In the coming weeks, lovers of Georgian history might like to follow running instalments of THE WOLF AND THE LAMB, First Book in the Berkeley Series which covers the years 1783 - 1799. (Kindle version of the ebook imminent.) The Series tells the extraordinary story of Mary Cole, 5th Countess of Berkeley. She was beautiful, a woman of destiny with a well-developed business acumen and a genius for handling issues of class and gender.



When Mary Cole, a butcher's daughter, caught the eye of Lord Berkeley, it was as flint to tinder. A libertine and a forsworn bachelor, he was taken aback that the Catholic-reared beauty refused to be his mistress. Within weeks he'd brought her family to bankruptcy. When, still, she eluded him, he devised a theatrical plot to abduct her.

It was then that he knew he could not let her go.

Aided by his corrupt chaplain, Hupsman, the Earl duped his 'shepherdess' with fake nuptials.

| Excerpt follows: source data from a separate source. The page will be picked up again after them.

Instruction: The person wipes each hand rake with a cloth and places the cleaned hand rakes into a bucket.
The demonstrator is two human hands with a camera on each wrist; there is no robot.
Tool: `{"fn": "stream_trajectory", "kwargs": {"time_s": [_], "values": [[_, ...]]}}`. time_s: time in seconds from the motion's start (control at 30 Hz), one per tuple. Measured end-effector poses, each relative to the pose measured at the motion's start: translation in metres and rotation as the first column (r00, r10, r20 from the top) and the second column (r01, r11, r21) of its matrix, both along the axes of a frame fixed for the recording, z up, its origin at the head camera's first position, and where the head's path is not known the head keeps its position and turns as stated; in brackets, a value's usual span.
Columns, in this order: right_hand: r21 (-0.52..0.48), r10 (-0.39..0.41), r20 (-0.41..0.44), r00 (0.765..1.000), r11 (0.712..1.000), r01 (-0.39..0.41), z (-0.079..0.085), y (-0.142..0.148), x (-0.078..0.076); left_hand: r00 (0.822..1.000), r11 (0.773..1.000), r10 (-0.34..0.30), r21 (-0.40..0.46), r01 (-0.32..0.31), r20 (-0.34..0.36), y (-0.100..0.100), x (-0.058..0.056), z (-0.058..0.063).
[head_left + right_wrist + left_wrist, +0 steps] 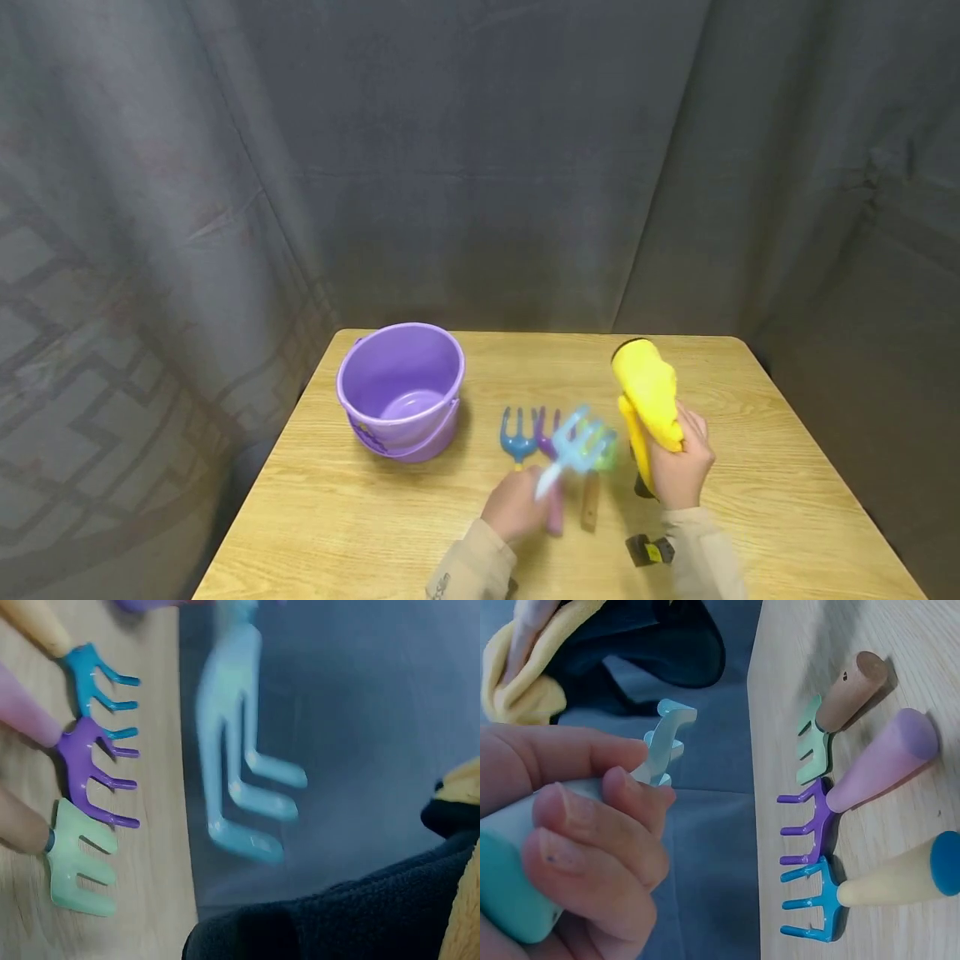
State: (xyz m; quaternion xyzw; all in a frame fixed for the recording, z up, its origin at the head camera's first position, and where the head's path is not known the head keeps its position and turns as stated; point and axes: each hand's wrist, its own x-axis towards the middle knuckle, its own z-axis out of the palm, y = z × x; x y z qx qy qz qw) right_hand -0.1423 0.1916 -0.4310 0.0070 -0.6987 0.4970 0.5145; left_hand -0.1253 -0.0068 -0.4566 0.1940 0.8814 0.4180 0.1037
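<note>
Both of the person's hands are raised over a pale wood worktop (772, 500), each holding something. The left hand (517, 504) curls its fingers around the whitish, teal-ended handle of a light blue toy rake (576, 446), slightly blurred, its prongs pointing away from the person. The right hand (681, 462) grips a bunched yellow and black cloth (648, 383), with a dark lining showing in the wrist views. Below and between the hands, three more rakes lie side by side, handles toward the person: a blue rake (519, 440) with a cream handle, a purple rake (555, 517) with a pink handle, and a green rake (590, 500) with a brown handle. Near the right sleeve lies a small black object (641, 550) with a yellow patch. Farther left stands an upright purple bucket (435, 442). Grey curtains (480, 167) hang behind.
</note>
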Motion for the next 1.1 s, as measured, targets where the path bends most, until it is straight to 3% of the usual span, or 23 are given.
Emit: {"fn": "stream_trajectory", "kwargs": {"time_s": [0.1,0.2,0.37,0.47,0.53,0.7,0.9,1.1], "values": [[0.207,0.076,-0.101,0.992,0.977,-0.053,-0.006,-0.013,-0.001,1.0,1.0,0.004,0.003,-0.004,0.0,0.002,-0.001,0.003],[0.339,0.124,-0.101,0.987,0.937,-0.084,-0.014,-0.025,-0.002,1.0,1.0,-0.011,0.019,0.011,-0.008,0.004,-0.002,0.005],[0.509,0.174,0.042,0.984,0.844,-0.171,-0.025,-0.033,-0.003,1.0,0.998,-0.013,0.057,0.014,-0.019,0.006,-0.003,0.007],[0.578,0.193,0.165,0.967,0.776,-0.253,-0.03,-0.034,-0.004,1.0,0.998,0.001,0.066,0.001,-0.028,0.007,-0.003,0.007],[0.599,0.191,0.217,0.957,0.748,-0.285,-0.033,-0.035,-0.004,0.999,0.998,0.013,0.067,-0.011,-0.038,0.008,-0.003,0.006],[0.607,0.145,0.279,0.949,0.739,-0.292,-0.034,-0.036,-0.004,0.993,0.999,0.035,0.046,-0.029,-0.117,0.012,-0.001,0.002],[0.625,0.087,0.336,0.938,0.724,-0.291,-0.032,-0.034,-0.007,0.963,0.999,0.04,-0.012,-0.044,-0.266,0.015,0.001,-0.003],[0.644,0.048,0.357,0.933,0.711,-0.282,-0.033,-0.03,-0.01,0.946,0.999,0.012,-0.037,-0.025,-0.325,0.016,0.004,-0.002]]}}
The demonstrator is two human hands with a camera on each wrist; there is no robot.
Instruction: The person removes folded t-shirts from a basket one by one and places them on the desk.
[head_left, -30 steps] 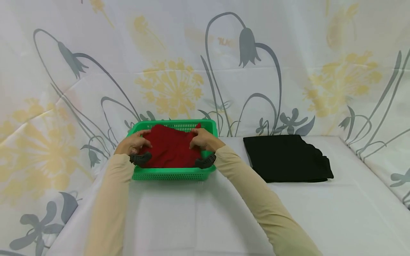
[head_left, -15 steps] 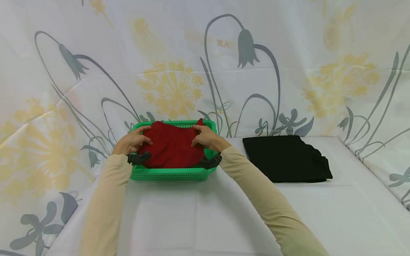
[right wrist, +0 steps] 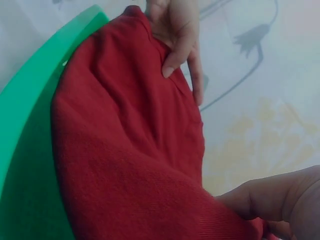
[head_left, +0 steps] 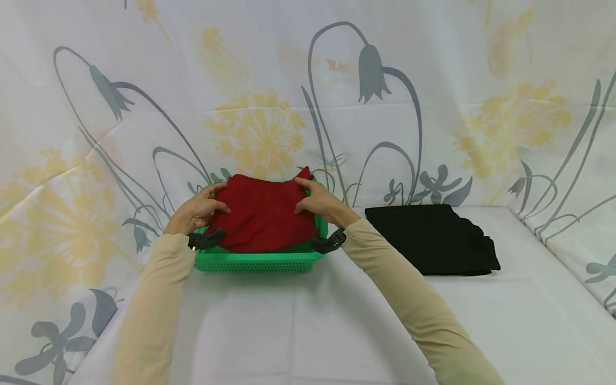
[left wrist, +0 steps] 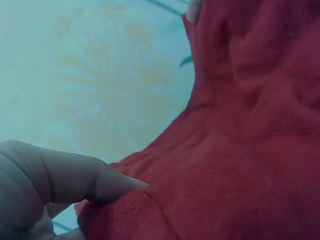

Tumbling to the truth, Mary became passionately committed to gaining her eldest son's birthright. With an astonishing grasp of pastoral economy, she repaired the Berkeley fortunes while a succession of children compounded her plight.

Her estranged sisters, meanwhile, were moving among the glitterati of Pitt's England and the New America and their scandalous activities had to be curtailed at the highest level before a legal knot was eventually tied.

Upon Hupsman's death, the temptation to affirm the ‘first marriage' proved too strong for the Earl and Countess and they conspired in a criminal act to ‘find' the registry. The upshot was a sensational trial in the House of Lords in 1811 whose repercussions were to shake the foundations of the Berkeley dynasty for ever and put Mary's life at risk.

Was that marriage a sham? Or was it a timeless truth?




Prelude

"I have been as much sold as any lamb that goes to the shambles!"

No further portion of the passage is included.